The task-based UI of the user to rate the product and its controller to be AGNOSTIC of "where" the starring/rating system is placed or stored. Imagine you design a system from scratch and the Product class already contains the RateProduct() method like in the example. Good.

But... what if you have a legacy system there with an "Old" approach to the Product. In the "model" (ie: Business Mind) there's no "rating" of the product. Instead the marketing guy wants to "add" rating to the existing product but all the company agrees that this is an "external thing". Would you use the Product repository? Or maybe another helper storage so you don't "touch" the alread-yworking-and-fully-tested Product and ProductRepository?
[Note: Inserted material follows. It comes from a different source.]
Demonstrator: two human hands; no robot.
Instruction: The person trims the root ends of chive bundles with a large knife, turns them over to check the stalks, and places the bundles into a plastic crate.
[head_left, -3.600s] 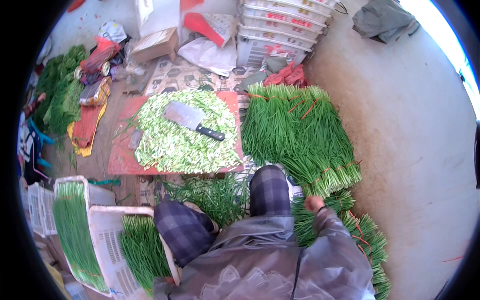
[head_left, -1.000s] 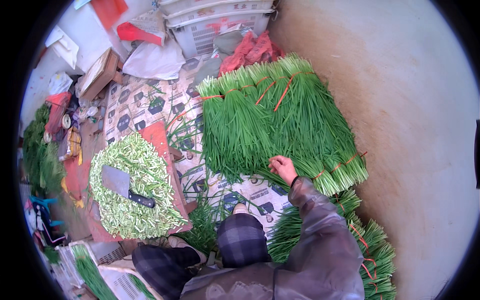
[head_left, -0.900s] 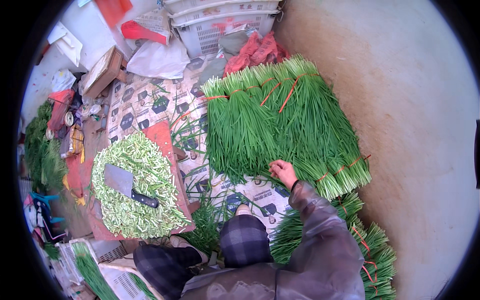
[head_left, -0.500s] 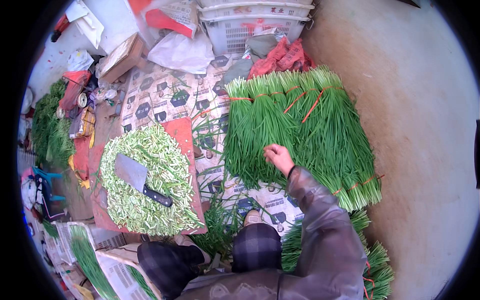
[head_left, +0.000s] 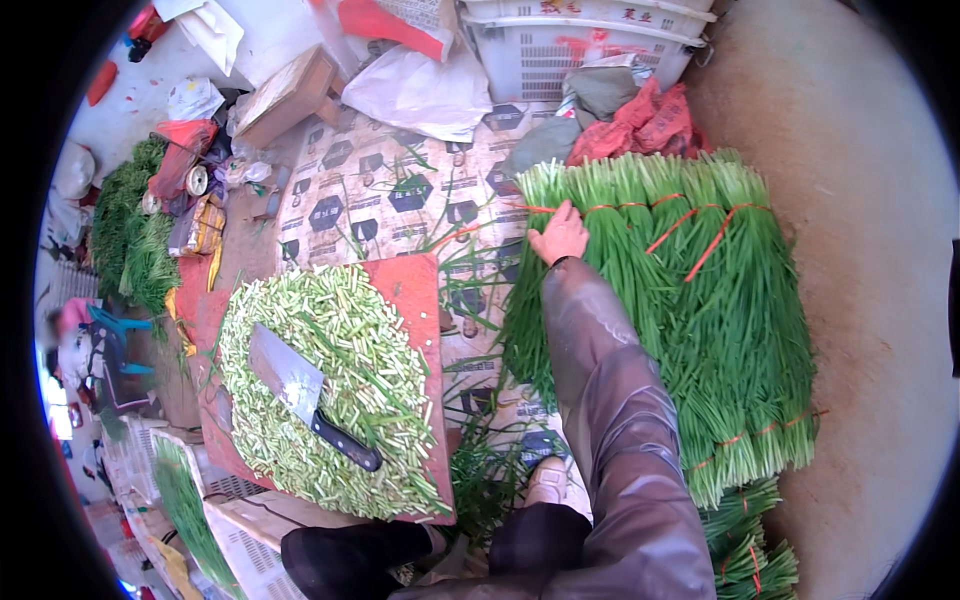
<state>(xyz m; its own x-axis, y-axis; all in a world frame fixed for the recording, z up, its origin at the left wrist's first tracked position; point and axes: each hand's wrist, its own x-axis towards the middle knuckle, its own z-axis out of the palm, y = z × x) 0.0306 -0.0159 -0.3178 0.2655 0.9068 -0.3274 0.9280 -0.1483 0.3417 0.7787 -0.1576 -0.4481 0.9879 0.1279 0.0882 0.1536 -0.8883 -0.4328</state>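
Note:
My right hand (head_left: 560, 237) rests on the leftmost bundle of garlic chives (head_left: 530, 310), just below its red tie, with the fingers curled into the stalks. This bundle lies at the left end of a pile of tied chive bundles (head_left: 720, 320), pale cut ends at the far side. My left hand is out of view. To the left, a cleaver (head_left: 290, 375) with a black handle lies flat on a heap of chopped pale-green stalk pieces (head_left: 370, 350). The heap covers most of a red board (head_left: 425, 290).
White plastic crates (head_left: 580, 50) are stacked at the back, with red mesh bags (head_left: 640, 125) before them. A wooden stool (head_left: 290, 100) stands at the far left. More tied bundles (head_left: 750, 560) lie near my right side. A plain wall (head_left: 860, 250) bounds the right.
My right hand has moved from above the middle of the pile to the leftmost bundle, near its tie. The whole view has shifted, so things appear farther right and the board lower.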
If you use commands, it does not mind to the writing controller. The web, the API and the CLI will all just send the "command" to the command handler (either directly, via queue or via a command bus that will route in turn to the handler or to a queue) and they forget. Then the command handler will decide what to do with the "RateProductCommand" in a centralized and small point of your source code, this decoupling the way this is handled from the application code, thus gaining mantainability.

Then the handler will decide if it's suitable to use the ProductRepository or whatever other approach to store "the rating of a product".

So, to answer:

CommandHandler => has nothing to do with the entitites. It handles the "intentions of the user" (that ultimately could be to alter entities; so most probably the command handler uses a repository).
Repository => the actual storage for a certain entity.

Hope to help.
Xavi.

As @xmontero mentioned, ProductsCommandHandler and ProductRepository has only "has" relation. ProductsCommandHandler acts as interface between ProductApi/Controller and ProductRepository. This implementation helps keep commands together separate from Queries. In traditional approach, we directly use repository from controller keeping executing commands and Queries together hence no need of any other interface between.

You have applied CQRS design pattern in your application, if you keep Commands separated from Queries. It takes you in the direction of getting all the benefits of CQRS mentioned in the articles.